My mom is still here with us — thank you, God — but she’s been having major health issues for quite some time.
For a while, it felt like maybe I had done something wrong. I wouldn’t hear from her. She would say she was tired. I would call and she wouldn’t answer the phone.
I took it personally. I didn’t understand what was going on.
But now I have answers about her health that I didn’t before. I know the fatigue and weight loss are all a part of her advanced lung disease. I know the lack of oxygen makes her tired. I know her memory isn’t as good as it once was. I know that if I want to talk to her, I have to call her.
Watching the one woman who meant everything and did everything for me her whole life get older has been hard. I miss all the time we used to spend together. I miss her sense of humor and frank conversation. I miss being able to lean on her. I know I can’t lean on her now as it would be unfair.
This is why I am so thankful for Joyce.
For many years, my mom worked with Joyce. I’d come into my mother’s office and get to talk to Joyce. She was always sweet, fun and had the cutest clothes. Joyce watched me grow up and become a mom myself. Over the years, she became a friend, and now, like a surrogate mother to me.
I’m now a single mom living just 15 minutes away from her. Since we're so close by, we see each other pretty regularly.

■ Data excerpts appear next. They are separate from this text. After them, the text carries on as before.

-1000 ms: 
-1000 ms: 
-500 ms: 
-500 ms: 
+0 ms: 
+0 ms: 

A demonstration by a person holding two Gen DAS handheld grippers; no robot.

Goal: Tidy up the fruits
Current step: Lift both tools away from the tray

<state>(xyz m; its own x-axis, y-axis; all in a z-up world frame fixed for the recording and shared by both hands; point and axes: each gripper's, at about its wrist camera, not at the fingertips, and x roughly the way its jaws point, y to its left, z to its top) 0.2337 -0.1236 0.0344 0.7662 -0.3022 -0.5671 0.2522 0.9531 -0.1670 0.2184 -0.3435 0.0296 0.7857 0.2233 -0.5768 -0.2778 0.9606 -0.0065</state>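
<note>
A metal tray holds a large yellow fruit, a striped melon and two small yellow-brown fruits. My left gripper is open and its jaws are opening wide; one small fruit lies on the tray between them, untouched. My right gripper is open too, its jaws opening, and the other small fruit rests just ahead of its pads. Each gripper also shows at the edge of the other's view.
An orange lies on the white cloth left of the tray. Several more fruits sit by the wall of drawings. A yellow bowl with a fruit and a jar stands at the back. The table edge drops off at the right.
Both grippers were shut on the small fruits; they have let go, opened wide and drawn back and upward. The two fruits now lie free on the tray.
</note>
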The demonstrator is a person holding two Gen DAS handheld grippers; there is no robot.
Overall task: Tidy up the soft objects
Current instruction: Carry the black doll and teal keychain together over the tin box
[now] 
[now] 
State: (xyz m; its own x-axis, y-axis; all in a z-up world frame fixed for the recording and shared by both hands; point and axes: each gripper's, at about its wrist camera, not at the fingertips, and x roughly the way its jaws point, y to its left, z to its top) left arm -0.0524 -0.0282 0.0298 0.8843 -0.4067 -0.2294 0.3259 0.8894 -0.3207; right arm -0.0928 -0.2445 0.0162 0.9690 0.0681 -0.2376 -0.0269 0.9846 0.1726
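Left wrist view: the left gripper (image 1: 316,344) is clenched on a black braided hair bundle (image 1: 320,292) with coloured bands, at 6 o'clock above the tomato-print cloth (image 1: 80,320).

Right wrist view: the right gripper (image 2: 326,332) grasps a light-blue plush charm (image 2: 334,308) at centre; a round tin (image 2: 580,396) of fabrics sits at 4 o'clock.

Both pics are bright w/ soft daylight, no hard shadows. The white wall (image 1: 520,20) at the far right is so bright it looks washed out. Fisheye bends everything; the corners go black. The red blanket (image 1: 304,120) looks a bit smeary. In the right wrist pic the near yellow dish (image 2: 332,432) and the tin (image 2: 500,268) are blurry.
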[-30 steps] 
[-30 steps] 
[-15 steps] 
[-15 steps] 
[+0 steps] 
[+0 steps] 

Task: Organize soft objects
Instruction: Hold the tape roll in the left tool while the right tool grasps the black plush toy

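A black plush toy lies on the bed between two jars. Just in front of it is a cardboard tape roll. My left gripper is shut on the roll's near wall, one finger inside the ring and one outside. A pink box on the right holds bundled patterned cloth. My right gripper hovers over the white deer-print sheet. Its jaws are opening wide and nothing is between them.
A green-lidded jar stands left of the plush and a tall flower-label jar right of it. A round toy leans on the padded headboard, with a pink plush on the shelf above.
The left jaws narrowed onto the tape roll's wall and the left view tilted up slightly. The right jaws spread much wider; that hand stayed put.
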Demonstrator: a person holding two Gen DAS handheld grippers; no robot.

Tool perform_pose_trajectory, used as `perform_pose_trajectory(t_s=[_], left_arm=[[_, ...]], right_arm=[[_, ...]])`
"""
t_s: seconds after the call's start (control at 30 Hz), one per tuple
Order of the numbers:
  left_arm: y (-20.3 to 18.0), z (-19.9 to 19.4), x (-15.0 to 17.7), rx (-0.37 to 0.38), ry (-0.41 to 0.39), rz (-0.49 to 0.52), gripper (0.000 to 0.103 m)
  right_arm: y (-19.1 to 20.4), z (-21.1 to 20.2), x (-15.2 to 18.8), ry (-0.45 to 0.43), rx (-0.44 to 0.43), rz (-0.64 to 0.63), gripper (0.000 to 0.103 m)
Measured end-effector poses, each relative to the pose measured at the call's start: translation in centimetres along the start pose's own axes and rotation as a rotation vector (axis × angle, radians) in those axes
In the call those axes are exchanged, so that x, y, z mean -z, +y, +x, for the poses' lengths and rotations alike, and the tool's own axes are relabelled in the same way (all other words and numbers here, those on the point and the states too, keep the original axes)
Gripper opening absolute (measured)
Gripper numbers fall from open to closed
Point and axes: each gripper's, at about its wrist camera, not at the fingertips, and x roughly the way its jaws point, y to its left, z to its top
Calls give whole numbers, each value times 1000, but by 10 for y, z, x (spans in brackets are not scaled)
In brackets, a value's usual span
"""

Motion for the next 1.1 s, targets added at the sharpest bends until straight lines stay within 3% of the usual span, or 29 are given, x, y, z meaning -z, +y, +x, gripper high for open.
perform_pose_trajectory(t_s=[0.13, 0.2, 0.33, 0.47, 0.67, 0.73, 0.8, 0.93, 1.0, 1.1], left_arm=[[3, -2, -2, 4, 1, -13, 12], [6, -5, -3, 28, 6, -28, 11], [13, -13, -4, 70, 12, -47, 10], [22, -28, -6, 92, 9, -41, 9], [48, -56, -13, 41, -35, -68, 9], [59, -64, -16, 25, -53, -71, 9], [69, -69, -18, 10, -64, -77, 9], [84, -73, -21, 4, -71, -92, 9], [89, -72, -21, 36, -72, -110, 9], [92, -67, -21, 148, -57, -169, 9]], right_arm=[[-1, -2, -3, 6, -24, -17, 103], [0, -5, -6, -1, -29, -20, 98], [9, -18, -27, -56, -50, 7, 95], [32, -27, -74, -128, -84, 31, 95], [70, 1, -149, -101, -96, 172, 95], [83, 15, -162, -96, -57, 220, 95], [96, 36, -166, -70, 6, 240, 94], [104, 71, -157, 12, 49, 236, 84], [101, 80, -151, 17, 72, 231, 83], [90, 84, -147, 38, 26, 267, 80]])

We often don’t really know how our little gestures add up for others, but they really do.
I can’t begin to thank her for how many times she made me smile — especially all those times when I came to visit her feeling depressed and down.
Often times we just meet for dinner, but for me it's always more than dinner — it’s being the recipient of her wisdom and compassion. The listening ear and caring heart. The sense of humor and frankness that, while different from my mom, seems like home after growing up seeing Joyce year after year.
She feeds me with genuine love and care , empathy and really good food — she makes amazing pasta fagioli!
When someone listens to you and feeds you (both literally and emotionally), that is genuine love and care from the heart.
It helps to know that she's already gone through many of the things I did: divorce and raising a daughter who is also an only child like mine. She’s seen hard times in life and grown from it. She’s embraced her friends and family and made happiness for herself in this world, something that can be hard for me — finding happiness in the dark times.
She’s watched me go through divorce, lose a home, lose a job and get back up again. No matter what the situation, her radiant heart always listened to my sad one as I got a little bit stronger each time.
Our lives are different, but she can listen to my experiences and give me reflections that are more than the reflections of a friend. They’re the reflections and wisdom of someone who has been there, done that.
The reflections of someone who really knows.
Her kindness and open heart are incomparable. Every time she has offered me a hug, message or her time, it has made me feel cared about and get some of what I once got from my mom.
We often don’t really know how our little gestures add up for others, but they really do. Every kind gesture from Joyce has meant so much to me.
So Happy Mother’s Day to Joyce. To someone who is a “mom” to more than just her children and grandchildren. To someone who brings joy to those of us needing sunshine after the crappy, nasty, yucky rainy storms of life.
I love you more than words can express.